One final point I would make is that many court cases related to assaults against homosexuals tend to get a far lighter sentence than any similar assaults against any other group. This is similar to the earlier days of last century, when those performing lynchings and assaults against black people were given either light or no punishment. Often the “gay panic” defense is used, somehow trying to equate someone making an advance at you with your response of beating them to death. Hate crimes legislation will hopefully make it more difficult to avoid reasonable punishment for these kinds of attacks and murders.
May 5th, 2007 at 6:50 pm
Aren’t they already crimes? Why do we have stupid laws that target motivation? In the end, if they hurt or kill someone or people, we already have laws to cover them.
As for the point of “lighter sentences” for certain crimes — they are issues with our judicial system, not for our legislative branch to try to remedy. Hate crimes don’t cover any of those situations.
You know what hate crimes are? Pandering to certain groups just to get their vote.
Don’t you feel like a tool, sleipner? I’m laughing at you.
May 5th, 2007 at 7:17 pm
Is “upper class WASP type” a protected class? If not, it should be, we are the most hated group in the country and I need an extra barrier of protection.
May 6th, 2007 at 6:30 pm
Huh…should I feel like a tool because about a dozen times in my life I’ve been yelled at from a passing car by someone shouting “faggot” at me? Or perhaps the time that a couple guys in a pickup with a loudspeaker chased me and my boyfriend around a parking lot in Houston yelling that to the entire parking lot (with us wondering if they had a shotgun with them)? Perhaps because the idea of walking home alone at night can be scary since you never know when someone’s out for a thrill ride to beat up a faggot. I think until you know what it feels like to be a targeted class you should just keep your comments to yourself.
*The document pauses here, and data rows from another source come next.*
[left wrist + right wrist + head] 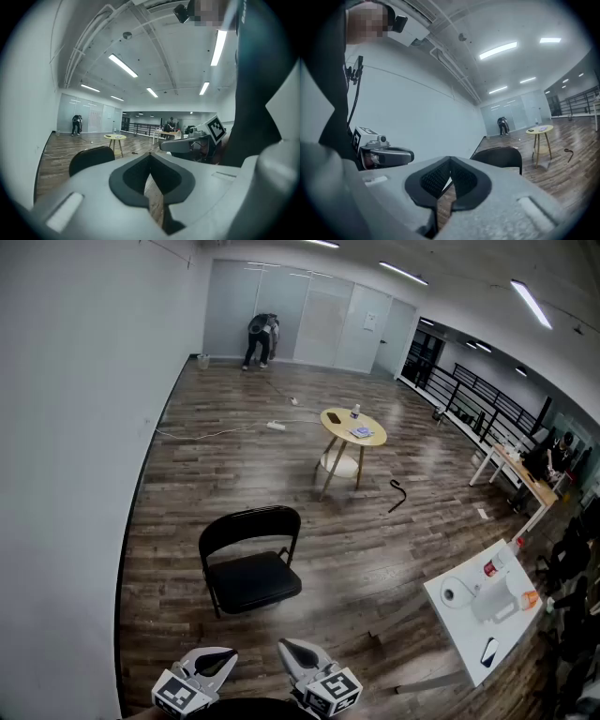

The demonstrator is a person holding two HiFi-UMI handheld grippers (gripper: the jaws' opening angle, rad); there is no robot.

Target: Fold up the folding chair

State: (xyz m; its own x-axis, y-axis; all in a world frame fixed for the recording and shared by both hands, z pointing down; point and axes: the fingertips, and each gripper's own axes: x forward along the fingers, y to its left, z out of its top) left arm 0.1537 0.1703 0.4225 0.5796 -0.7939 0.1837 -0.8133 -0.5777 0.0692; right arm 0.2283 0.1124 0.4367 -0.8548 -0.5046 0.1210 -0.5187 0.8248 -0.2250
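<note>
A black folding chair stands unfolded on the wood floor, its seat facing me and its curved back behind. Its backrest shows past the left gripper's jaws, and its back shows beyond the right gripper's jaws too. My left gripper and right gripper are held side by side at the bottom of the head view, short of the chair and not touching it. Both are shut with nothing between their jaws.
A small round yellow table with items on it stands beyond the chair. A white table with a paper roll is at the right. A cable and power strip lie on the floor. A person stands at the far wall.
</note>
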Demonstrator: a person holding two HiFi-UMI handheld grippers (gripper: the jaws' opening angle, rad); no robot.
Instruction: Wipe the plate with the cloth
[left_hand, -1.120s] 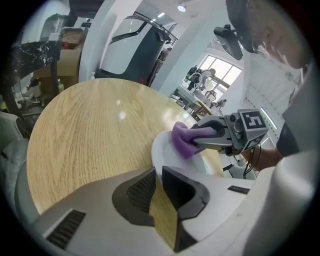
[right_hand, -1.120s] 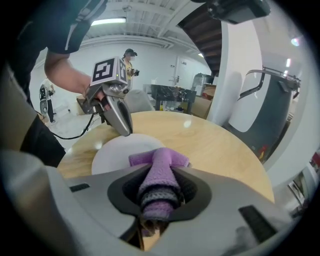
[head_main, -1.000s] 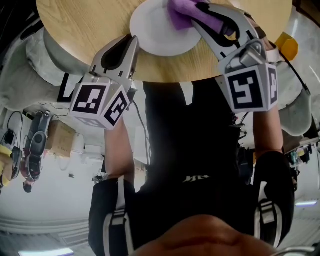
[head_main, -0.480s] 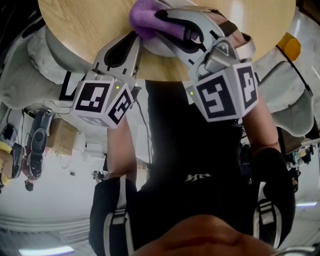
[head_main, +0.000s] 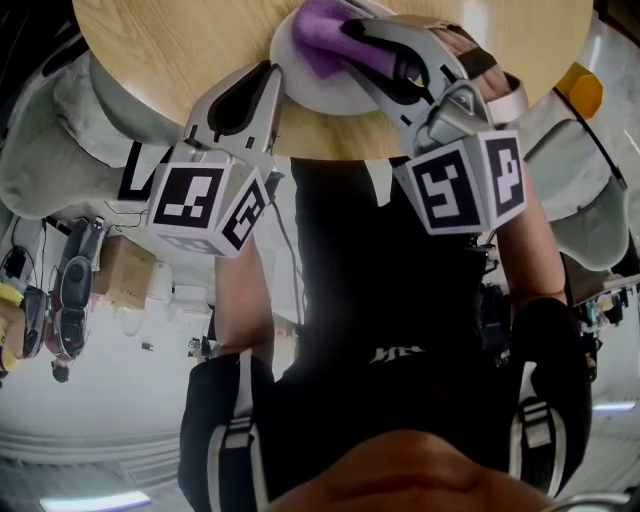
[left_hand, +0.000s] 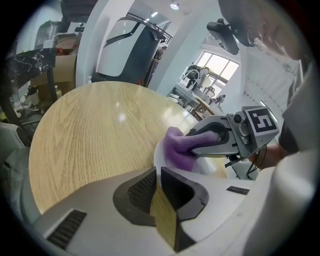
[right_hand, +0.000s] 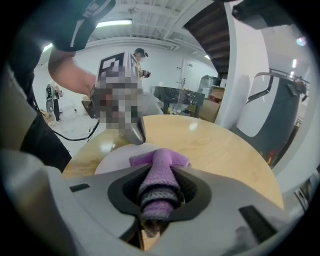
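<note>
Clamping the purple cloth (right_hand: 159, 192) in the right gripper (right_hand: 159, 172), jaws closed tight on a bunched fold, with the free end mushrooming out past the tips. Pressing that free end down onto the white plate (head_main: 325, 95), over its far-left part as the head view gives it, just beyond the tips of the other gripper.

Pinching the plate's near-left rim, by the look of it, in the left gripper (left_hand: 158, 171). Jaws having just been closing, now almost together, with the thin white rim running in between the tips and only a sliver of wood showing through the wedge behind them. Bracing on that side, not wiping.

Working on a plate lying flat close to the near edge of the round wooden table (head_main: 160, 50), with both grippers reaching in from the near side and angling downward.

Judging from this, being in the middle of the wipe itself: cloth down on the plate, plate held against sliding. Much of the plate's right side hiding under the right gripper in the head view, so not telling how much of it has been covered.

Next, probably needing a sweep of the cloth across toward the right and near parts of the plate. Calling for even downward pressure, a flat stroke staying inside the rim, and a firm left pinch, the plate sitting so near the table's edge.
</note>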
And Dos…yes, it is already the most protected class in America. You already get the best police protection in your neighborhoods, the best school systems for your kids, and the best tax breaks. Why should I feel sorry for you?
May 8th, 2007 at 5:48 pm
DosPeros:
First I’ll answer your question about someone calling you a gay name while committing a violent crime. Prosecutors would still have to prove that the crime was motivated by you being gay or appearing gay. Sometimes names referring to LBGT people are used solely as insults, so name calling alone would not be considered grounds for a hate crime.
Secondly on sexual orientation motivated hate crimes _by_ gay people against straight/seemingly straight people. Yes, the attack scenario in a gay neighborhood that you gave could be prosecuted as a hate crime. Of course, the scenario is very unlikely. There are very few openly gay people compared to the general population, so there are much fewer that are willing to form gangs. There are also a very significant number of gay people (such as myself) that have no or very little visual characteristics of being gay. Attacking a person based on appearance would be extremely risky for a gay gang.
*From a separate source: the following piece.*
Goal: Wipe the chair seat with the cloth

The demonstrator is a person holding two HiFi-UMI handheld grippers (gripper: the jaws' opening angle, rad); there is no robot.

Last, the mutability of sexual orientation. The science is in on that one. Sexual orientation is purely biological. People can force themselves back into the closet, but they cannot change their sexual orientation. All sorts of tests involving multiple types of stimulation all point to the same thing. Reaction to sexual pictures, faces, and even pheromones reveal fundamental differences between gays & straights.
sleipner:
The hate crime share versus population share is even worse than that. The real LGBT percentage of the general population, based on recent scientific studies, is about 2-4%.